De acordo com a servidora do Tribunal de Justiça do Distrito Federal e dos Territórios Bárbara Macedo, o protocolo analisaria o risco de um adolescente conforme a abordagem da criminologia desenvolvimental, ou seja, como uma probabilidade de cada indivíduo manifestar uma delinquência transitória ou persistente. “É uma avaliação para além de predizer se o adolescente vai persistir ou não na trajetória. É entender fatores dinâmicos que podem ser modificados ao longo do tempo, fatores que deveriam ser alvo da intervenção (medida socioeducativa) com adolescentes”, afirmou a servidora, que é especialista em psicologia.

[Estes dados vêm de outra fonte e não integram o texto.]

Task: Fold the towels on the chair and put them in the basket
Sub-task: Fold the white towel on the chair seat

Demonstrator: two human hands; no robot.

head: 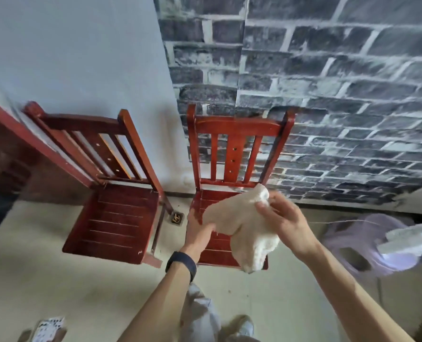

A avaliação por meio do protocolo investigaria oito fatores de risco dinâmicos relacionados ao ato infracional cometido e sobretudo à vida do adolescente levado à Justiça: histórico infracional; valores, crenças; pais antissociais; circunstâncias do ato infracional; abuso e uso de drogas; atividades de recreação; e contexto escolar. “Uma boa avaliação indicaria a intensidade dos programas de intervenção oferecidos, não necessariamente intensidade significa prisão. Indicaria a prioridade de intervenção, conforme as necessidades do adolescente, como autoregulação emocional, autocontrole. Uma boa avaliação também pressupõe uma revisão periódica dos resultados da intervenção”, afirmou.
Iniciativas
De acordo com Mariana Py Muniz, que ponderou riscos de abordagens discriminatórias e que perpassem limites legais, apontou que diversas iniciativas do CNJ buscam a racionalização da aplicação das medidas de privação de liberdade a adolescentes. O esforço da discussão é necessário diante da superlotação e da insalubridade das unidades em que muitos jovens cumprem medida socioeducativa no país, uma situação comparável ao “estado de coisas inconstitucional” decretado pelo Supremo Tribunal Federal (STF) em relação ao sistema prisional de adultos.